Author: K. Ryer Breese
Genre: YA - Paranormal/Fantasy
Publication: 04.26.2011 by St. Martin's Griffin
Source: ARC for review from Star Book Tours
Summary: Ade Patience can see the future and it's destroying his life. When the seventeen-year-old Mantlo High School student knocks himself unconscious, he can see days and decades into his own future. Ade's the best of Denver's "divination" underground and eager to join the heralded Mantlo Diviners, a group of similarly enabled teens. Yet, unlike the Diviners, Ade Patience doesn't see the future out of curiosity or good will; Ade gives himself concussions because he's addicted to the high, the Buzz, he gets when he breaks the laws of physics. And while there have been visions he's wanted to change, Ade knows the Rule: You can't change the future, no matter how hard you try.
His memory is failing, his grades are in a death spiral, and both Ade's best friend and his shrink are begging him to stop before he kills himself. Ade knows he needs to straighten-out. Luckily, the stunning Vauxhall Rodolfo has just transferred to Mantlo and, as Ade has seen her in a vision two years previously, they're going to fall in love. It's just the motivation Ade needs to kick his habit. Only things are a bit more complicated. Vauxhall has an addiction of her own, and, after a a vision in which he sees Vauxhall's close friend, Jimmy, drown while he looks on seemingly too wasted to move, Ade realizes that he must break the one rule he's been told he can't.

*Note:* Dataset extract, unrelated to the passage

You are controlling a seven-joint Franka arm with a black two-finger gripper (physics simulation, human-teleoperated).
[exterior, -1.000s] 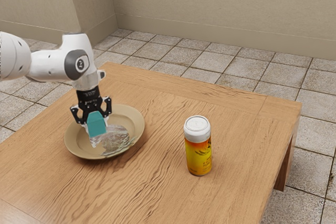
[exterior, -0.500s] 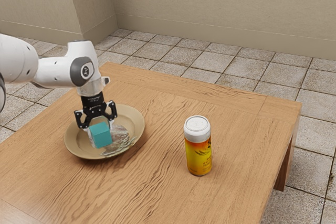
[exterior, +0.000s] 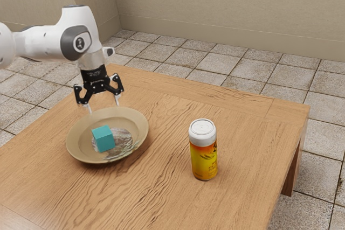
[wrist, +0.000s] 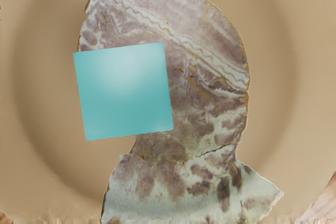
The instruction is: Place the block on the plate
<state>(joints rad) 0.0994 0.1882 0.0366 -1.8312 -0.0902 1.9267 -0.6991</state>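
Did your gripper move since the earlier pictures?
Yes. My gripper went up, away from the plate, leaving the teal block there.

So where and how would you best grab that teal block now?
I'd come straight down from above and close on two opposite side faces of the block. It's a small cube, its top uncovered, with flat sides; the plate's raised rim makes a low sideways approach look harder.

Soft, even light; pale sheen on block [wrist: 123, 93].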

The pair must overcome their addictions and embrace their love for each other in order to do the impossible: change the future.
Cover: I liked the ARC cover better because it was blue-ish and had both a guy and girl, but I didn't like that both had the train tracks, since it wasn't so important in the story.
Thoughts: It started off interesting enough to keep me wanting to find out what happens next. Ade Patience can see his future (and only his) if he is knocked out. Addicted to the "high" he gets after seeing the future, Ade spends countless days trying to look into the future. That means, throwing himself off buildings head first, getting beat up by anyone willing to fight him, car crashes, etc. It starts off with several painful scenes as Ade tries to get his next "high." I thought this idea was unique and very intriguing, but I was a little frustrated with Ade because of his constant need to hurt himself. He always had a bandaged head and was always looking for new ways to hurt himself. Not only that, but doctors constantly told him he could eventually become brain damaged or lose his memory complete. Sure of himself (because after all, he has seen his future) Ade continues his painful process until he meets Vauxhall.
Vaux is the girl of his dreams...literally. Ade saw her in his future and knew at once she was the one. Waiting for her for years, he knew exactly when she was going to show up in his life. What Ade didn't expect, but wasn't too surprised to learn was that Vaux, like him, had a secret that she's addicted to as well. Vauxhall was interesting, but I thought she was a little weak and I really couldn't understand what Ade exactly loved about her, other than her looks. Their relationship, although having a few connections, seemed sort of vague and was really...well, weird. Ade and his mother also have a weird relationship. His mother, in a strange way, is supportive of his actions; she always cares for him after he is hurt and writes down his visions. She seemed like a helpless woman, and she made me angry, because she never stopped Ade. He was constantly hurting himself, yet she stood by and sort of let things happen...because she thought its his calling from God. Really? We'll leave that one alone.
The Diviners were thrown in about halfway through the book, and I didn't like the idea of them too much. Ade has lived his whole life in his town, and he never noticed that there was a whole society of people like him? It doesn't make sense. Or maybe those concussions are getting to him. They are a mysterious group of people with "powers" like Ade's, and although somewhat interesting, they seemed like a knock-off version of X-Men to me. They seemed like an essential part of the story to sort of move it along, but I think it could've been developed better and really, except for one or two of them, there was not much point of them being involved.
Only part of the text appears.